The reason is mostly performance, also a simpler representation of filepaths that doesn't need encoding hacks to support non-UTF8 values.

Some commands like git-annex find use RawFilePath end-to-end. But this conversion is not yet complete. This is a todo to keep track of the status.

  • The Abstract FilePath proposal (AFPP) has been implemented, and so a number of libraries like unix and directory now have versions that operate on OSPath. That could be used in git-annex eg for things like getDirectoryContents, when built against those versions. (But OSPath uses ShortByteString, while RawFilePath is ByteString, so conversion still entails a copy.)
  • withFile remains to be converted, and is used in several important code paths, including Annex.Journal and Annex.Link.
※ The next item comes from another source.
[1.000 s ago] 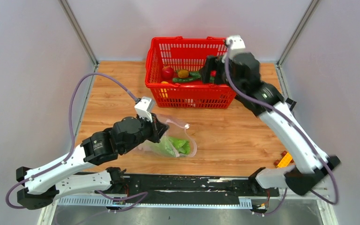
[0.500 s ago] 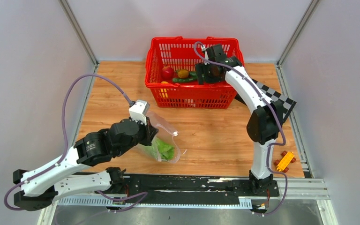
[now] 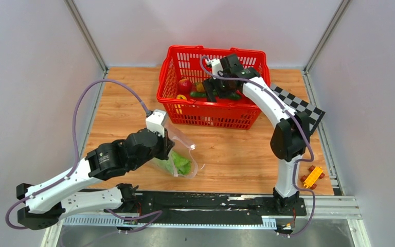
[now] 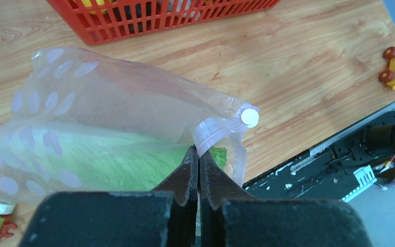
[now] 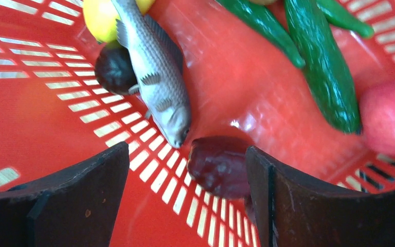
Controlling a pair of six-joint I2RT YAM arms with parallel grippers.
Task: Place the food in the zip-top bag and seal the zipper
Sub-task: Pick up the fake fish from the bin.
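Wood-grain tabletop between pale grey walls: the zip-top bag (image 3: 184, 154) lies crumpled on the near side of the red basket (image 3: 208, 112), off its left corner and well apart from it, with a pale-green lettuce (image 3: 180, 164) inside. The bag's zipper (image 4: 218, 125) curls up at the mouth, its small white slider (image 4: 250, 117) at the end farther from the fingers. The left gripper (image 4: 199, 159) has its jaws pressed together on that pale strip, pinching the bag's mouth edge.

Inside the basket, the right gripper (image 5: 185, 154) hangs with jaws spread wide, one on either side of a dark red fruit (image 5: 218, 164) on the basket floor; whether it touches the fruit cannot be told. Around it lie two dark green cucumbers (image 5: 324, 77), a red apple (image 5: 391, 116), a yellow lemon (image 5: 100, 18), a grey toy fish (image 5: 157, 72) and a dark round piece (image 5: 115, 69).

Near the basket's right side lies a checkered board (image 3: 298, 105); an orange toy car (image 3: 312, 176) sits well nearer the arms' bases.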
There is a RawFilePath version in file-io library, but that is not currently a git-annex dependency. (withFile is in base, and base is unlikely to convert to AFPP soon)

The following patch can be useful to find points where conversions are done. Especially useful to identify cases where a value is converted FilePath -> RawFilePath -> FilePath.

diff --git a/Utility/FileSystemEncoding.hs b/Utility/FileSystemEncoding.hs
index 2a1dc81bc1..03e6986f6e 100644
--- a/Utility/FileSystemEncoding.hs
+++ b/Utility/FileSystemEncoding.hs
@@ -84,6 +84,9 @@ encodeBL = L.fromStrict . encodeBS
 encodeBL = L8.fromString

+debugConversions :: String -> IO ()
+debugConversions s = hPutStrLn stderr ("conversion: " ++ s)
 decodeBS :: S.ByteString -> FilePath
 #ifndef mingw32_HOST_OS
 -- This does the same thing as System.FilePath.ByteString.decodeFilePath,
@@ -92,6 +95,7 @@ decodeBS :: S.ByteString -> FilePath
 -- something other than a unix filepath.
 {-# NOINLINE decodeBS #-}
 decodeBS b = unsafePerformIO $ do
+   debugConversions (show b)
    enc <- Encoding.getFileSystemEncoding
    S.useAsCStringLen b (GHC.peekCStringLen enc)
@@ -106,17 +110,19 @@ encodeBS :: FilePath -> S.ByteString
 -- something other than a unix filepath.
 {-# NOINLINE encodeBS #-}
 encodeBS f = unsafePerformIO $ do
+   debugConversions f
    enc <- Encoding.getFileSystemEncoding
-   GHC.newCStringLen enc f >>= unsafePackMallocCStringLen
+   b <- GHC.newCStringLen enc f >>= unsafePackMallocCStringLen
+   return b
 encodeBS = S8.fromString

 fromRawFilePath :: RawFilePath -> FilePath
-fromRawFilePath = decodeFilePath
+fromRawFilePath = decodeBS -- decodeFilePath

 toRawFilePath :: FilePath -> RawFilePath
-toRawFilePath = encodeFilePath
+toRawFilePath = encodeBS -- encodeFilePath

 {- Truncates a FilePath to the given number of bytes (or less),
  - as represented on disk.